First, for patients with sufficient anterior maxillary bone for traditional implant placement, 1 zygomatic implant should be placed on each side of the posterior maxilla. Two or more traditional endosteal implants should be placed in the anterior maxilla. For patients without sufficient anterior maxillary bone, 2 or more zygomatic implants should be placed on each side of the posterior maxilla.
Both of these designs have been shown to have high rates of success when used to support a fixed dental prosthesis or overdenture. The success of zygomatic implants as supports for full arch restorations has been documented by some to be at 100%. Other studies have shown some failures, but most authors agree that zygomatic implants are successful well over 95% of the time.

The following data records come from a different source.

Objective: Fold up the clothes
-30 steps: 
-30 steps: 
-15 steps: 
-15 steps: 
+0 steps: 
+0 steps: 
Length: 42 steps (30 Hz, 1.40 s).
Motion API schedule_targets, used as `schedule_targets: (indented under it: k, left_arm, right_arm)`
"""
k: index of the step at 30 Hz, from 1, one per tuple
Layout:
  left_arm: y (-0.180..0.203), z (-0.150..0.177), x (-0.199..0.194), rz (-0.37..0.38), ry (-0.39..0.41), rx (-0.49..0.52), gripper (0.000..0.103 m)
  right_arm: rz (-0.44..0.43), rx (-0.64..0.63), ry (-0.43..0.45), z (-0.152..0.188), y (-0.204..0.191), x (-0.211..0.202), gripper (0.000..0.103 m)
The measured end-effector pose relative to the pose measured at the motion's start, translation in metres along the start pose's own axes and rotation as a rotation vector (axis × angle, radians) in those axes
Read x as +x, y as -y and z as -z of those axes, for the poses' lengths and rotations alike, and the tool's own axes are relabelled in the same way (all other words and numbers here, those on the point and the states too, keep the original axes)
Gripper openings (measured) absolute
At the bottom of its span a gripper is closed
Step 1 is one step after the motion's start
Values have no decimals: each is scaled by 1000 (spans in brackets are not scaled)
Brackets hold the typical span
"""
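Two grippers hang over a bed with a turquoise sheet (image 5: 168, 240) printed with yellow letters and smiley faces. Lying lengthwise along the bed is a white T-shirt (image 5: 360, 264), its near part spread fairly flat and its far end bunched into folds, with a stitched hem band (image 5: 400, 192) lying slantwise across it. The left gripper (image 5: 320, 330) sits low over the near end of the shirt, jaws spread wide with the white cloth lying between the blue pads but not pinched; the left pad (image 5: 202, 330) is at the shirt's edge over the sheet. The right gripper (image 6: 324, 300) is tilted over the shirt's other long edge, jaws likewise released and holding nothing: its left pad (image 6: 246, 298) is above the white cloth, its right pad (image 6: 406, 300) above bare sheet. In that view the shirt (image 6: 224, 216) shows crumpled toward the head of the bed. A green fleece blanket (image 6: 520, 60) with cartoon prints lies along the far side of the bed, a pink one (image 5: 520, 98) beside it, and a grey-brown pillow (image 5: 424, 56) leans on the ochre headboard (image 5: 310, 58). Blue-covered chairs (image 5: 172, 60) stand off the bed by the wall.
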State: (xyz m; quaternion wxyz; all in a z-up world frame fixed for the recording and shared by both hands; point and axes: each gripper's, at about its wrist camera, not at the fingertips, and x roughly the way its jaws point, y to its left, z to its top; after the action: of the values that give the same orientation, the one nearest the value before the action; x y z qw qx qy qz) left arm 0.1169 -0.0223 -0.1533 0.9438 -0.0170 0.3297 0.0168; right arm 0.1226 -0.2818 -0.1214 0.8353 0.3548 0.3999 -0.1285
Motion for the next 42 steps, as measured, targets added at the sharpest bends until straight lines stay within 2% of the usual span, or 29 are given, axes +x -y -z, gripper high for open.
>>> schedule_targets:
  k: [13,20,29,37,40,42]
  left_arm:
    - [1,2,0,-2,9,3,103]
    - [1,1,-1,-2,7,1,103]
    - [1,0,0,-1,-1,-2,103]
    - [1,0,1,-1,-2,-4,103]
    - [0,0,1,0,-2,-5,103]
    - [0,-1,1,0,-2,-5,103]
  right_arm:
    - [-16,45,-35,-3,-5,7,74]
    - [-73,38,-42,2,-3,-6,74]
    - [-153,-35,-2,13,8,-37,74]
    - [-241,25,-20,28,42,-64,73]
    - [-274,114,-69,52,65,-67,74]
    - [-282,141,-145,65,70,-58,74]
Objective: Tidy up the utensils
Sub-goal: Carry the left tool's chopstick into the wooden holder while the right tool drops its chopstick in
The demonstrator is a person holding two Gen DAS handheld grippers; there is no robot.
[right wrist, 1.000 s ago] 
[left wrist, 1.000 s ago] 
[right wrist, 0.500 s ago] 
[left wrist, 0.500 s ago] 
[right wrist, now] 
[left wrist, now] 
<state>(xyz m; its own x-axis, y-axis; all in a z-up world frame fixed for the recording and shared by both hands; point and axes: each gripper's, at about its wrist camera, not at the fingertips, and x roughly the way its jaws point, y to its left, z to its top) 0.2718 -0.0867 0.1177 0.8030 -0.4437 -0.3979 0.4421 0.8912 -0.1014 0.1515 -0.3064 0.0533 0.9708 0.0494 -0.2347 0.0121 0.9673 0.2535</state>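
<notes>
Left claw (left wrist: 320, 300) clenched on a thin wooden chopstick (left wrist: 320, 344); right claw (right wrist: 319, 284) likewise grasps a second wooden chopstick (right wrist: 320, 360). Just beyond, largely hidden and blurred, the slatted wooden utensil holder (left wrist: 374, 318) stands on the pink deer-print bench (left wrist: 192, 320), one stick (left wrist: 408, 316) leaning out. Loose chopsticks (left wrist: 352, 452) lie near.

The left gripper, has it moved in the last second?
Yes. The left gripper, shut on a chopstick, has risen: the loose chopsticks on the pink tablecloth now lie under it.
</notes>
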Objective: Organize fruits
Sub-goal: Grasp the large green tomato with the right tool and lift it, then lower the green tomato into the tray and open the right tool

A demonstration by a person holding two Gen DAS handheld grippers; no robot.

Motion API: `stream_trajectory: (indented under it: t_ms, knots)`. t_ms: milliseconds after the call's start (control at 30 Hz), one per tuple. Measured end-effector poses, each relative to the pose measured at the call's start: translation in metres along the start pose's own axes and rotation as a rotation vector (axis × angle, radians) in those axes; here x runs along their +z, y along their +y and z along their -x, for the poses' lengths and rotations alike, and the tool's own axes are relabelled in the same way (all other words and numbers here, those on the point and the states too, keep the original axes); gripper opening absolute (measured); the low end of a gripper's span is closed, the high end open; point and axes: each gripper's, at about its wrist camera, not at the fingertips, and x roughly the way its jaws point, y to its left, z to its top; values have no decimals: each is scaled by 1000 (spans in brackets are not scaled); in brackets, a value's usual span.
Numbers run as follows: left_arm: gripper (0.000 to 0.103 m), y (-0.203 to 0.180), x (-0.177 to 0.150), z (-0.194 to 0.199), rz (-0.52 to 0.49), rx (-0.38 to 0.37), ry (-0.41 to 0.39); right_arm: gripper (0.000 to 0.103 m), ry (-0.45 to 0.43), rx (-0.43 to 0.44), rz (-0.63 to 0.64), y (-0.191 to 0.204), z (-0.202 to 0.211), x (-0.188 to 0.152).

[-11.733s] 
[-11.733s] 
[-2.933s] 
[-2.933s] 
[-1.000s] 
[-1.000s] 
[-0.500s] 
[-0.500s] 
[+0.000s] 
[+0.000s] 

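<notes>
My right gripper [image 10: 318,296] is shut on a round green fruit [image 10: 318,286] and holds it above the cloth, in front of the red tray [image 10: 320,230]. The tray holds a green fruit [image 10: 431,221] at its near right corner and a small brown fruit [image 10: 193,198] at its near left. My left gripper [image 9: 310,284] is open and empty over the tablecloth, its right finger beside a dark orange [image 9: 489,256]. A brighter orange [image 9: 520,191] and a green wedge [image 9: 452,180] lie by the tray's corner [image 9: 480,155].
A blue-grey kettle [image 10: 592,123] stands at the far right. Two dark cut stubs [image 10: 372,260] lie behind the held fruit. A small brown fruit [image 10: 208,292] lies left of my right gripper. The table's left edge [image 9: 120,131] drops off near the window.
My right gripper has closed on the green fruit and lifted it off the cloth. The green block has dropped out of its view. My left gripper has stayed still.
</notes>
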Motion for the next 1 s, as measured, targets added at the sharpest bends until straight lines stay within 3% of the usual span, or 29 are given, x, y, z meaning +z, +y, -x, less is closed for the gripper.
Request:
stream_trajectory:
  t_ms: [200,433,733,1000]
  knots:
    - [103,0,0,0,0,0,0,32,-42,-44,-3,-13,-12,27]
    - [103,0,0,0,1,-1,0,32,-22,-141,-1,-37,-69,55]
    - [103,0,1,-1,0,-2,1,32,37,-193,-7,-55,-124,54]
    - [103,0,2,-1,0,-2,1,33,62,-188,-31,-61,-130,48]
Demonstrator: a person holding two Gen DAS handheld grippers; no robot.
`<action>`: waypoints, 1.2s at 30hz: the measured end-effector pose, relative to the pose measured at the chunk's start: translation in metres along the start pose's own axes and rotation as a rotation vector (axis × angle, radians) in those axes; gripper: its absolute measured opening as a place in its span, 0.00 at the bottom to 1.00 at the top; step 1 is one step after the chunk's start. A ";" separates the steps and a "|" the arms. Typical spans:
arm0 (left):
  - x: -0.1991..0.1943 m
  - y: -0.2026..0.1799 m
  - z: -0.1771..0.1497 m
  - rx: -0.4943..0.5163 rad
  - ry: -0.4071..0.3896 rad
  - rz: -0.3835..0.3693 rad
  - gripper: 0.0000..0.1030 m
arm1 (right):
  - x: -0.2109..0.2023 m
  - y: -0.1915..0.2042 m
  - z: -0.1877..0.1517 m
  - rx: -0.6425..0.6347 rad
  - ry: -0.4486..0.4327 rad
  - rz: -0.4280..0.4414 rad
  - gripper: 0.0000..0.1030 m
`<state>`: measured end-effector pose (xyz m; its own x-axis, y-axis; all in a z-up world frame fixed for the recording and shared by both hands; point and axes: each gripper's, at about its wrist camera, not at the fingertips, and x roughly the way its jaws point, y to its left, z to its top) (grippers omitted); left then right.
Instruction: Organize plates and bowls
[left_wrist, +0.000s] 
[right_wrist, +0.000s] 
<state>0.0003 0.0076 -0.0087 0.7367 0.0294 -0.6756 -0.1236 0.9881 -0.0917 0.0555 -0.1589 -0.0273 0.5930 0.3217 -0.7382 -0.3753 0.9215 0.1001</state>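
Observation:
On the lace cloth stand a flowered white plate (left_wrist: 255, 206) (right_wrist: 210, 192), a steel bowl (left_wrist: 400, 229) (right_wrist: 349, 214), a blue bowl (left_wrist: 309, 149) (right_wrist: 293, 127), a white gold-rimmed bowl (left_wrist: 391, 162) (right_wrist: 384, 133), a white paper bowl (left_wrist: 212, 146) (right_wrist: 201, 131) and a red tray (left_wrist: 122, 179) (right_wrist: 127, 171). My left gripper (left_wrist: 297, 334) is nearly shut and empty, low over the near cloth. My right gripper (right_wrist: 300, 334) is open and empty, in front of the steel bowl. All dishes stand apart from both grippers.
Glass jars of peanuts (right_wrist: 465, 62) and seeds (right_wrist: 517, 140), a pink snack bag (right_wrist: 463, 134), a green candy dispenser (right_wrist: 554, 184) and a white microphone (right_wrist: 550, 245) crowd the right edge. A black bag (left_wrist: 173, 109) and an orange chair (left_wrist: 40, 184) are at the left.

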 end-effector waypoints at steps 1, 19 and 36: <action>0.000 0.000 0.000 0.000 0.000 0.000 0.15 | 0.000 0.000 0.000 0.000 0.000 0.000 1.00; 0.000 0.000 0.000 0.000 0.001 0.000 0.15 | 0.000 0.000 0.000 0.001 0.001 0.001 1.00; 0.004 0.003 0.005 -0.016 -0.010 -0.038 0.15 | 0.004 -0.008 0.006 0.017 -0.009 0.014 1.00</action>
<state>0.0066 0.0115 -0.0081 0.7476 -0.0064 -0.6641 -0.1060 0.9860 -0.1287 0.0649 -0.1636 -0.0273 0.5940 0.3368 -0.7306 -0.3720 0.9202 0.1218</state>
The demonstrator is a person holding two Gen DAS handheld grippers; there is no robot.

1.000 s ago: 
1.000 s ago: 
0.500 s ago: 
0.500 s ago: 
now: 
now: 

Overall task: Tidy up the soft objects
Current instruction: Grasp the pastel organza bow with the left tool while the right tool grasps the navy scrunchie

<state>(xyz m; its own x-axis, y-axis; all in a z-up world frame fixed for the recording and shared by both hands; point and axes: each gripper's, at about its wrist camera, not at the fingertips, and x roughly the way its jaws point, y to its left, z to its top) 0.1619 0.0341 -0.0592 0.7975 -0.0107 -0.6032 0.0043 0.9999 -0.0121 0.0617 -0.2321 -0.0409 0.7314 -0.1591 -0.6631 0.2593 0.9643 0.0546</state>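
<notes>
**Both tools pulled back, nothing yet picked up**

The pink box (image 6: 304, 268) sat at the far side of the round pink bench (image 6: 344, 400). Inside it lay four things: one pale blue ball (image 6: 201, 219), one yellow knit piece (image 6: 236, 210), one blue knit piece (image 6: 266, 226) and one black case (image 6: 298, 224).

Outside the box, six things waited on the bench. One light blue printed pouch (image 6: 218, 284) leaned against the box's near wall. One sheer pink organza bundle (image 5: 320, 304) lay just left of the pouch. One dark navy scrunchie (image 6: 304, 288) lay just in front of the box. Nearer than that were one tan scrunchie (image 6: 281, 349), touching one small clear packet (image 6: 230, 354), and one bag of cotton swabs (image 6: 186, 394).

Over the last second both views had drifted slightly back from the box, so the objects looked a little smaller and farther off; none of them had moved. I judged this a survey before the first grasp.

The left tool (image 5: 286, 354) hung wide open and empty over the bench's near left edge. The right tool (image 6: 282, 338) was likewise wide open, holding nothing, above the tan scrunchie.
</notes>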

It should be noted that the success of zygomatic implants is likely not due to the bone quality of the zygoma, itself. On the contrary, the zygoma is comprised mainly of loose cancellous bone that is not favorable for implant success. The stability of zygomatic implants is thought, instead, to stem from the fact that the implant usually passes through 3 to 4 cortical layers of bone, compared with the single cortical layer that most traditional implants would pass through. This will be explained.
Indications and contraindications
The obvious indications for zygomatic implants, as mentioned previously, include those patients with a severely resorbed posterior maxilla who require an implant-supported prosthesis. These patients may include those with systemic diseases that cause resorption of the maxilla, patients who had undergone maxillary resection or radiation therapy, immunocompromised patients, or those with congenital deformities such as severe cleft palate. More routine indications could include patients for whom bone grafting would not be desirable because of possible donor site morbidity, increased pain, longer surgical time, or even cultural/religious aversion to foreign bone material.
Contraindications and relative contraindications for zygomatic implants would be similar to those for normal dental implant placement, such as tobacco smoking addiction, head and neck radiotherapy, and bisphosphonate therapy. Additionally, some have stated that because zygomatic implants often pass through the maxillary sinus, their placement may increase the risk of chronic maxillary sinusitis if a patient contracts an upper respiratory tract infection that closes off the sinus ostium. For patients prone to these infections, zygomatic implants may be contraindicated.
Although not a contraindication, it is worthwhile to state a possible drawback to zygomatic implants. Because of their angulation, the head of zygomatic implants will often emerge more pallatally than traditional dental implants. This may make the dental prosthesis excessively bulky in this area, which can cause discomfort to selected patient. The extreme angulation of the zygomatic implant necessitates the use of angled abutments, which come in standard 25°, 35°, 45°, and 55° angulations.